Désormais, la sexualité s’envisage de manière positive, et beaucoup plus subtile que par le passé. La règle, c’est qu’il n’y en a plus. A chacun ses petits plaisirs. Décryptage.

« J’étais sexuellement active depuis des années, et pourtant j’avais toujours l’impression d’être débutante. » C’est par ces mots que la Britannique Lucy-Anne Holmes ouvre son livre Don’t Hold My Head Down. « Je n’étais pas une femme forte et sûre de moi sexuellement parlant. Au contraire, je me sentais comme une jeune novice, explique-t-elle. Le sexe moyen, presque pornographique, que je connaissais, ressemblait plus à une performance qu’à un moment de plaisir et j’essayais surtout d’être désirable, au lieu d’écouter mes propres désirs. J’ai donc voulu en apprendre plus. » L’auteure s’est dès lors penchée sur ce que représentait la sexualité pour elle, sur l’importance (considérable) de l’image qu’elle avait d’elle-même et sur le rôle (encore plus considérable) de la représentation de la femme et de la sexualité dans la société.
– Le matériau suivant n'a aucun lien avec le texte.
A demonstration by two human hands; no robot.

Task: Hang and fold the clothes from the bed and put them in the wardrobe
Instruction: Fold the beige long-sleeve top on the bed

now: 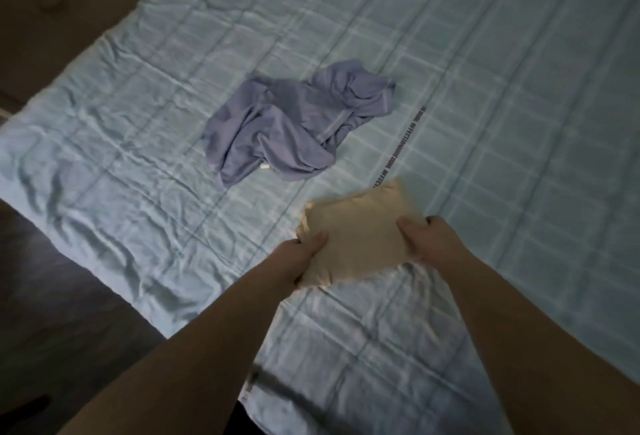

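Beige folded garment [356,237] sits at the bed's [104,144] near edge, my left hand [304,254] and right hand [429,240] both grasping its sides. Folding looks done, so next it goes to the wardrobe. Purple shirt [294,123] waits crumpled at 11 o'clock.

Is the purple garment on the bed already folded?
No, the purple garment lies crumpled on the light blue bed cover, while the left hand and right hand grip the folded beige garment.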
Ensuite, elle a établi une liste des choses qu’elle voulait essayer: du sexe plus lent, quatorze orgasmes différents, satisfaire quelqu’un avec ses mains, le faire avec une femme… Désormais, pour elle, plus question d’accepter une relation sexuelle qui soit un douloureux test d’endurance. Elle envisage dorénavant la chose comme un moment tendre et créatif, au cours duquel deux personnes se touchent comme si elles étaient précieuses. De préférence avec de longues caresses sur la poitrine… et quelques fessées occasionnelles.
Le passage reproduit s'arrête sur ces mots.